Jawoll, Custom Robo Arena ist ein Sammelspiel, wie ich es mir wünsche! Statt nur beim Kampf zuzuschauen wie bei Pokémon, steuere ich hier meinen Mech höchstpersönlich und lasse mein Geschick über Sieg und Niederlage entscheiden. Die Wettkämpfe sind deutlich dynamischer geraten als das etwas träge Kampfsystem beim Konkurrenztitel Spectrobes. Leider müsst ihr wegen des niedrigen Schwierigkeitsgrades die ersten Stunden über viele langweilige Matches gegen den Computer über euch ergehen lassen, bevor die härteren Gegner auftauchen.

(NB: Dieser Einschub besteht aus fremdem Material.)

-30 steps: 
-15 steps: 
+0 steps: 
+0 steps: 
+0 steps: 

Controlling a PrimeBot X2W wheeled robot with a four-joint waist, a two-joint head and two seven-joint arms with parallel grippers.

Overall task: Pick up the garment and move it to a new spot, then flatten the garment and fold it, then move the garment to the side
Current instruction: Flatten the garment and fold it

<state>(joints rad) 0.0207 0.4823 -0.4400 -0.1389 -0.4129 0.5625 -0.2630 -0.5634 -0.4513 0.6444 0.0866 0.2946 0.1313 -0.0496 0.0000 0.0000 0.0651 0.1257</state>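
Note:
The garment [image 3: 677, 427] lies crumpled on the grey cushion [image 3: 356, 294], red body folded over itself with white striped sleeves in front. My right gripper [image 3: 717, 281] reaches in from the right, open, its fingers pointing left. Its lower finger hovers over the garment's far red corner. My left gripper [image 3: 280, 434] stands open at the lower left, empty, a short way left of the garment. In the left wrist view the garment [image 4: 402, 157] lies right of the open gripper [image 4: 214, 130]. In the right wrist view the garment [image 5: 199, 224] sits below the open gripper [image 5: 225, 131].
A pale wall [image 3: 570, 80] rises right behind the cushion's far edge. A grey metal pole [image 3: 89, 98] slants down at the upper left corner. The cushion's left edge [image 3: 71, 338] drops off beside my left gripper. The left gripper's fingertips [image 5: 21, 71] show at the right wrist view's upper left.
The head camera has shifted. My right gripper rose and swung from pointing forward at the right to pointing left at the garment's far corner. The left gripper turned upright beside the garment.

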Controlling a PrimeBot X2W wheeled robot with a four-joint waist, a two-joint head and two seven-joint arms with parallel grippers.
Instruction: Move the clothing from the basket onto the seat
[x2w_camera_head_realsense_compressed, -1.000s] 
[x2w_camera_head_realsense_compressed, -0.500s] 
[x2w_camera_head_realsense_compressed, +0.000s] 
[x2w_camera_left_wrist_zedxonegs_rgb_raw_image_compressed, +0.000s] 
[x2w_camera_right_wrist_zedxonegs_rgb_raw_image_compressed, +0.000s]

Ganz anders im Online-Modus: Dort zeigt das Spiel schon von Beginn an, wo es langgeht. Nur wer seinen Mech mit den passenden Waffen ausstattet und seine Kampftechnik verfeinert, hat eine Chance. Damit kein Frust aufkommt, könnt ihr euch zu Beginn aber einen Anfänger vermitteln lassen. Minuspunkte sind die altbacken wirkenden, gezeichneten Kulissen sowie die klobigen Robotermodelle. Auch die dünne Story könnte Rollenspiel-Fans abschrecken. Andererseits laufen die Kämpfe jederzeit flüssig über den Bildschirm. Und Custom Robo-Arena setzt seinen Schwerpunkt eben auf rasante Duelle - und die rocken!

Pro

blitzschnelle, ausgefeilte Arena-Kämpfe
flüssige Animationen und schnelle Bildrate
opulenter Online-Modus, der bestens funktioniert
Duelle mit nur einem Spielmodul möglich
viele Robo- und Waffentypen
süchtig machendes Sammelprinzip
sympathische Charaktere

Kontra

einfallslose Story
die ersten Kämpfe sind zu einfach zu gewinnen
3D-Kampfarenen und Roboter wirken detailarm und klobig
die gezeichnete Grafik macht bis auf die Charakter-Portraits einen sehr altbackenen Eindruck

Wertung

NDS

Blitzschnelle Kämpfe, viele Waffen und ein toller Online-Modus machen Custom Robo Arena zu einem gelungenen Robo-Klopp.